Trilhando imagens: “Who’s Crazy?”

Antes de se retirar de cena no fim de 1962 e se isolar em seu apartamento, Ornette Coleman havia iniciado um trio no qual trabalhava com o baixista David Izenzon e o baterista Charles Moffett. Ao lado dos dois, realizou sua última aparição antes do auto-exílio, que marcou o encerramento da primeira fase de sua carreira. Era 21 de dezembro de 1962. A apresentação foi registrada e saiu depois em disco (“Town Hall, 1962”). Após esse concerto, Coleman ficou praticamente desaparecido, estudando novos instrumentos (trompete e violino) e compondo (escreveu peças complexas, como quartetos de cordas); esporadicamente, aparecia para alguma gig. Esse hiato se estendeu até meados de 1965, quando retomou o trio com Moffett e Izenzon. O retorno foi marcado por um giro pela Europa, do qual saíram álbuns como “The Paris Concerts” (novembro de 65) e “At the Golden Circle - Stockholm” (dezembro de 65).


Charles Moffett (1929-1997) era antigo conhecido de Coleman, tendo estudado com ele na juventude no Texas. Apesar da amizade juvenil, Moffett acabou por ser o baterista, dentre os que mais proximamente se associaram à Ornette (Higgins, Blackwell e Denardo), que menos tempo tocou ao lado do saxofonista. Ele também acompanhou em diferentes momentos Archie Shepp, Carla Bley e Frank Lowe. Seu filho, o baixista Charnett Moffett, tocou algumas vezes com Ornette após os 90s.

David Izenzon (1932-1979) também não foi um dos parceiros mais constantes de Coleman no baixo. Curiosamente, Izenzon passou a tocar baixo tarde, apenas com 24 anos. Chegando em NY em 61, logo se juntou a Paul Bley e Bill Dixon, entrando em seguida para o trio de Coleman. Durante a virada dos 60/70, Izenzon, que tinha PhD na área de Psicoterapia, dedicou-se mais ao ensino, especialmente no Bronx Community College. Um pouco antes de morrer, voltou a tocar algumas vezes com Coleman.

No começo de 1966, o trio seria convidado a criar a trilha sonora para um filme experimental do diretor Tom White, realizado com atores do “Living Theatre”. O filme chamava-se “Who’s Crazy?” e o trio foi até Paris para ‘musicá-lo’. O processo de criação do trio foi registrado em vídeo pelo diretor britânico Dick Fontaine, que realizou um curta (“David, Mofett and Ornette”, editado no Brasil como ‘Ornette Coleman Trio’) com o material captado –um trecho do curta pode ser visto aqui.

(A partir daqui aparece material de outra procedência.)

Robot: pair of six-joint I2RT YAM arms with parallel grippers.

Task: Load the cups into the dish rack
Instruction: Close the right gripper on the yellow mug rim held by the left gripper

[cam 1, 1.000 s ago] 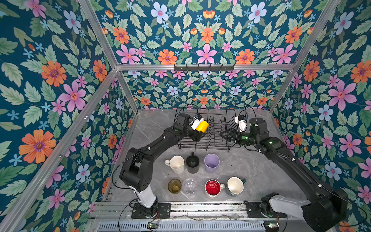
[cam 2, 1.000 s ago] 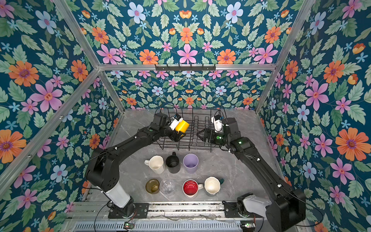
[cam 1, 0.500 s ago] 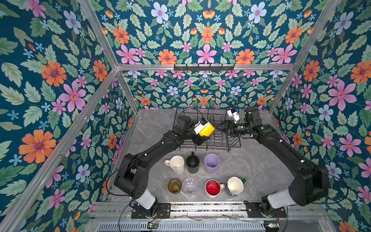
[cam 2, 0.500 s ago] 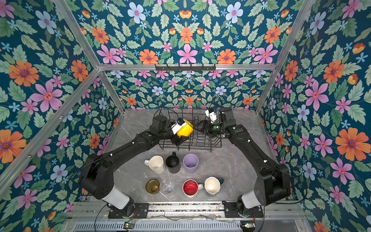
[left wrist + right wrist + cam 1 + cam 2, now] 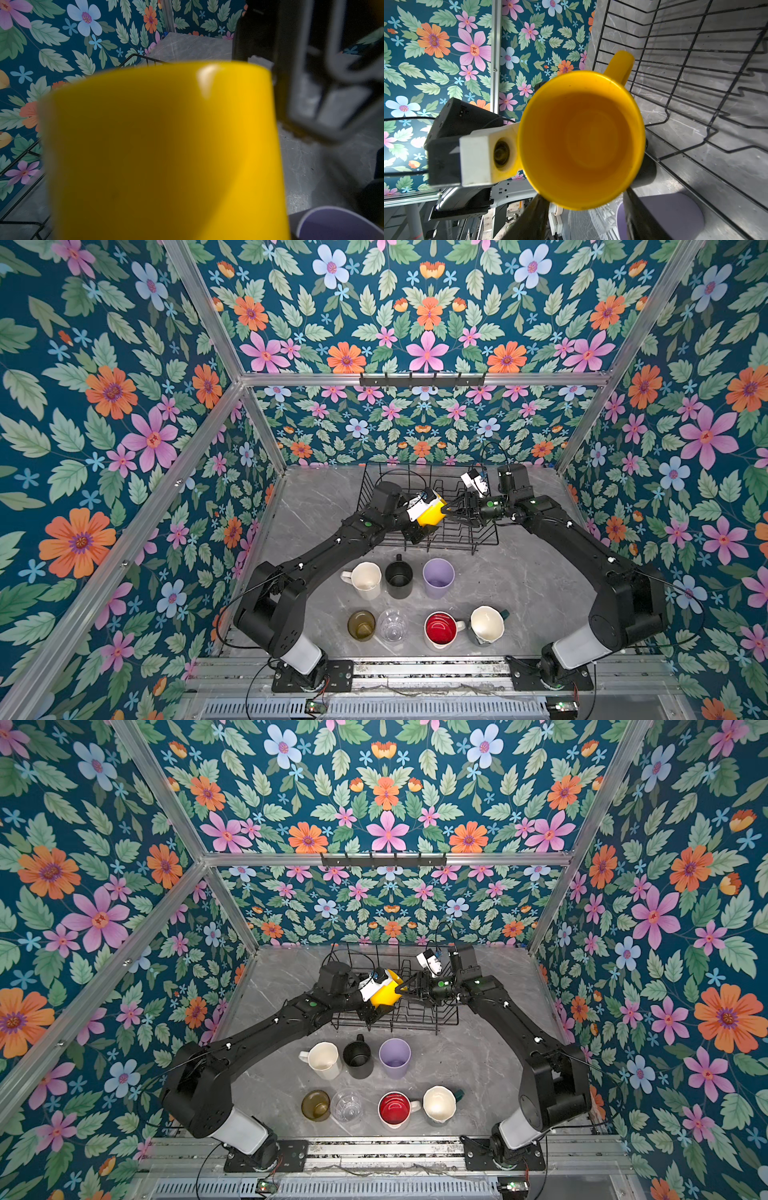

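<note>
The yellow cup lies on its side in the air above the dish rack, with my left gripper shut on its body. It fills the left wrist view and hides the fingers there. Its mouth faces my right gripper. In the right wrist view the dark fingers stand apart on either side of the cup's lower rim, and contact cannot be made out. Several cups stand in front of the rack: cream, black, lilac, olive glass, clear glass, red-inside, teal-outside.
A black hook rail hangs on the back wall above the rack. Both arms meet over the rack's front half. The rack's upright dividers lie just beside the held cup. Flowered walls close in the grey table on three sides.
My left gripper has carried the yellow cup rightward and turned its mouth toward the right arm. My right gripper has swung left to the cup's rim, and its jaws have narrowed.
</note>
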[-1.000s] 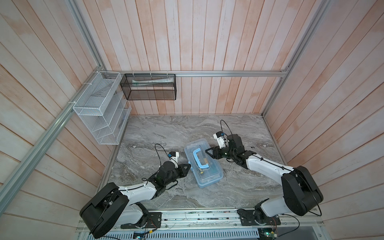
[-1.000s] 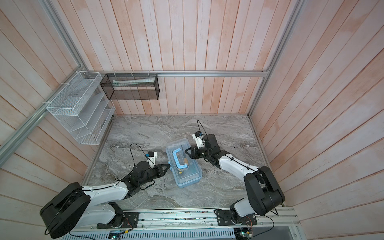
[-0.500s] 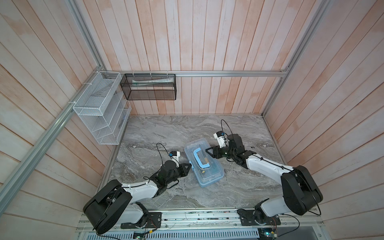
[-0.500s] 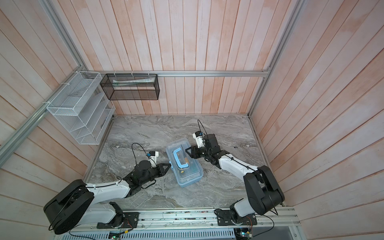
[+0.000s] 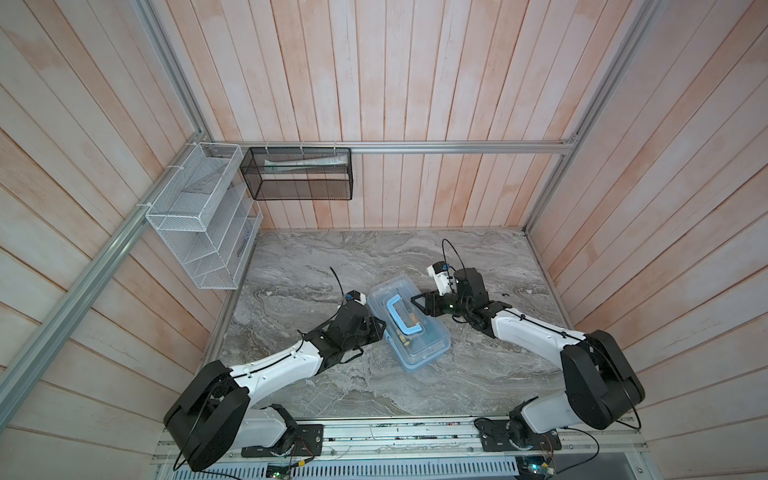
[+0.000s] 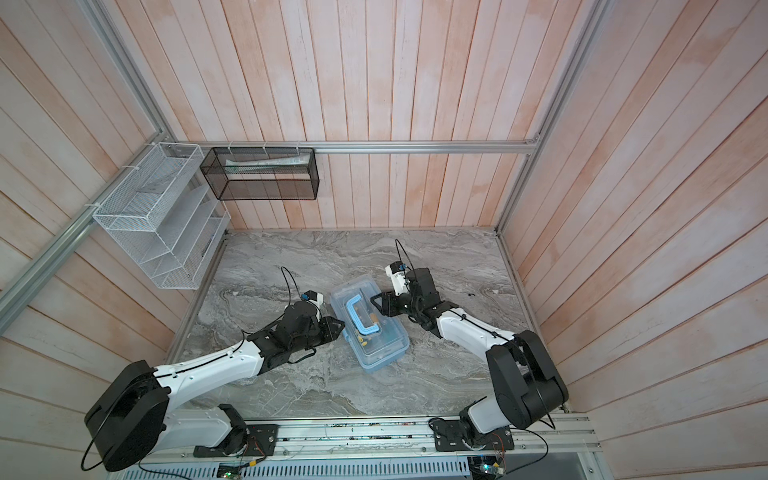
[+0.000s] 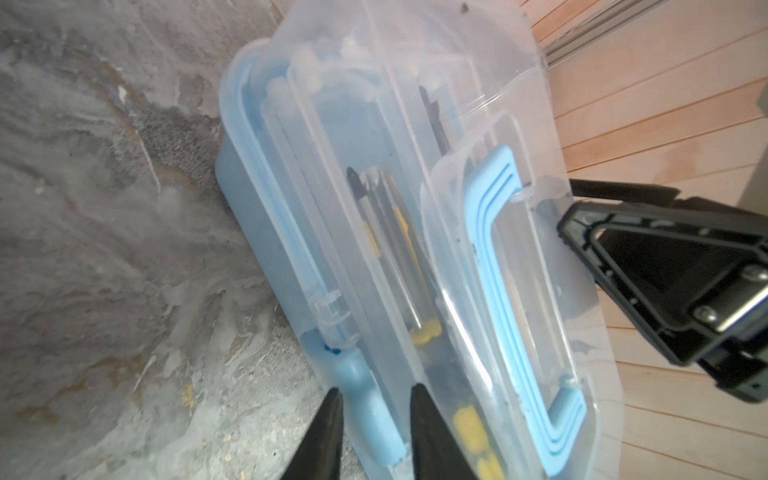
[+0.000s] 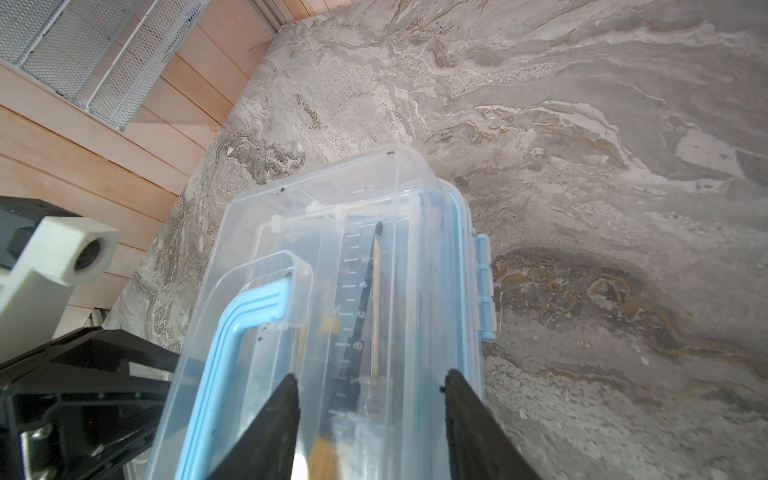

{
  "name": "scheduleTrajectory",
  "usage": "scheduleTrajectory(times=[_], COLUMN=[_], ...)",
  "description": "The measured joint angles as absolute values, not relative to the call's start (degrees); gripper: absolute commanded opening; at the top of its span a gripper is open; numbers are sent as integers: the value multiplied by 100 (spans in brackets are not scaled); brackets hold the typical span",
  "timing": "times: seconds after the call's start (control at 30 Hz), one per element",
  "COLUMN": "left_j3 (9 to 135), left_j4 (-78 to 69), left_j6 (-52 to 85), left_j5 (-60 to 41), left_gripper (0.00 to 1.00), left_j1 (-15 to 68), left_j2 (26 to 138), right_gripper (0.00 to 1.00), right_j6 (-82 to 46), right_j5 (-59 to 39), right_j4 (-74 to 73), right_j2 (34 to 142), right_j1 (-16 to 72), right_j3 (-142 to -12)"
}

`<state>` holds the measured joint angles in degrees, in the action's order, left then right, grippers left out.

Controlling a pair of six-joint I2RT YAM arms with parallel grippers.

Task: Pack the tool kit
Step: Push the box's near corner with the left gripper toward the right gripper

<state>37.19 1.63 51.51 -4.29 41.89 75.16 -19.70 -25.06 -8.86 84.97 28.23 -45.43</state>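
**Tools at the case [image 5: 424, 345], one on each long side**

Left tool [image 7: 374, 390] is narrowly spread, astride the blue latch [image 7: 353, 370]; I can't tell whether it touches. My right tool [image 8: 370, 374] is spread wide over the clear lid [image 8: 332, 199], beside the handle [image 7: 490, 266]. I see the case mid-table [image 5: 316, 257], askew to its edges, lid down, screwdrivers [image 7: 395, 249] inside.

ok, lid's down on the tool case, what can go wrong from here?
Left gripper straddles the blue latch, jaws apart; I can't tell it's snapped, so the lid may pop on lifting. Right gripper sits over the lid; a sideways shove could slide the tool case across the marble tabletop.
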Motion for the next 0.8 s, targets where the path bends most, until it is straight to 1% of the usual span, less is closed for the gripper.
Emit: scheduleTrajectory(times=[0.2, 0.57, 0.8], left_j3=[3920, 3990, 3269], left_j4=[794, 969, 1431], left_j6=[5140, 5164, 5336], left_j5=[-473, -486, -255], left_gripper=[33, 32, 31], left_j1=[4272, 4307, 4368], left_j2=[7629, 7710, 7345], right_gripper=[52, 52, 52], right_j6=[-1973, -1970, -1968], right_j5=[-2637, -2670, -2674], right_j4=[-884, -926, -926], right_j2=[8497, 8497, 8495], right_j1=[2845, 2847, 2842], right_j3=[-4525, -4493, -4491])
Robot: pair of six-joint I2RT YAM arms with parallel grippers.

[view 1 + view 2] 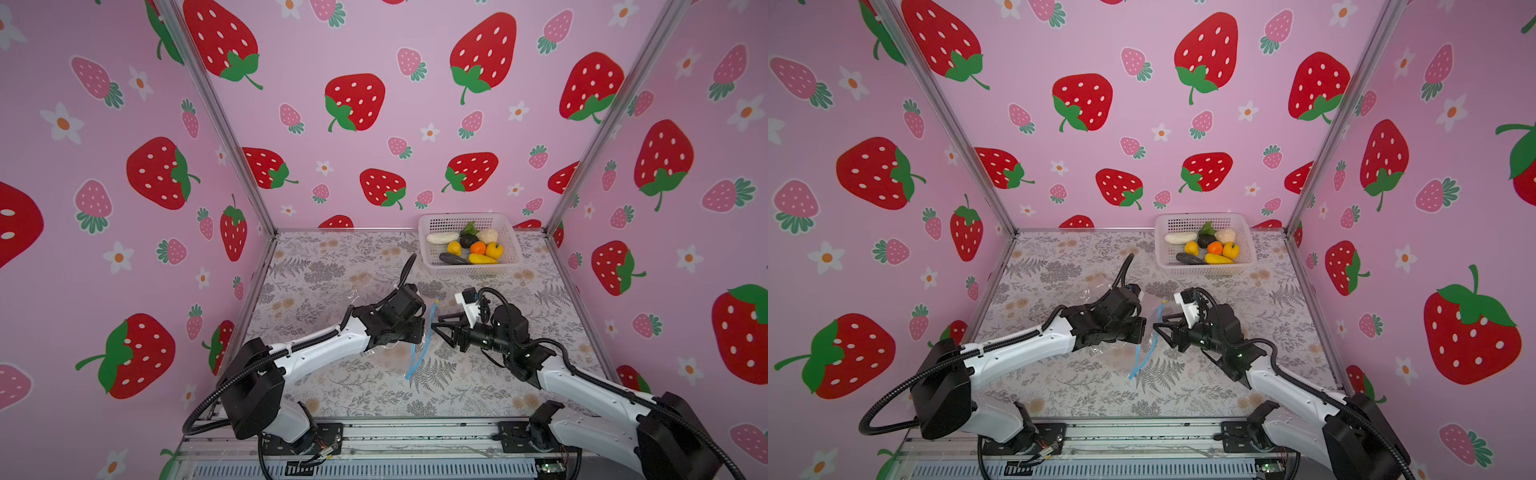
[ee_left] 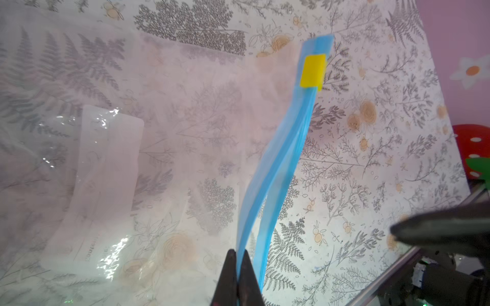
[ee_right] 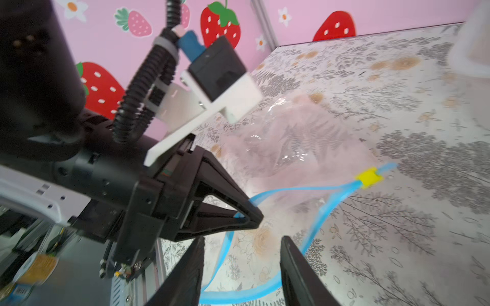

Além de render esse curta, o trabalho dos músicos foi editado em vinil no final da década de 70. O álbum, duplo, trazia quase 80 minutos dos sons criados naquele começo de 66 em Paris. Apesar da curta sobrevivência desse trio, seus registros são de alto nível (destaque para os dois volumes de “At the Golden Circle - Stockholm” ). A própria característica livre do grupo garantiu que a música gestada para “Who’s Crazy?” não soasse apenas como trilha incidental ou mera curiosidade para aficionados. O disco é free improv de alta criatividade. Ornette se reveza constantemente entre seus três instrumentos. Passados apenas os três minutos iniciais da primeira face do disco, o músico vai do violino para o trompete, assumindo em seguida o sax. Nesse álbum, Ornette explora bastante violino e trompete, que havia assumido há não muito tempo.  A música se apresenta com reiteradas mudanças bruscas, com muitas quebras –esperadas para um trabalho dessa natureza. Todavia, isso não resulta em uma criação fragmentada e artificialmente colada. Há unidade por trás de tudo, dando liga e deixando a audição fluir. 



Side A (22:44)
January
Sortie le Coquard
Dans la neige
The Changes

Side B (17:44)
Better Get Yourself Another Self
The Duel, Two Psychic Lovers and Eating Time






Side C (19:28)
The Mis-Used Blues (The Lovers and the Alchemist)
The Poet

Side D (18:22)
Wedding Day and Fuzz
Fuzz, Feast, Breakout, European Echoes, Alone and the Arrest



*Ornette Coleman: alto, trumpet, violin
*David Izenzon: bass
*Charles Moffett: drums 

Recorded in Paris 1966 for the soundtrack of the film 'Who's Crazy?'.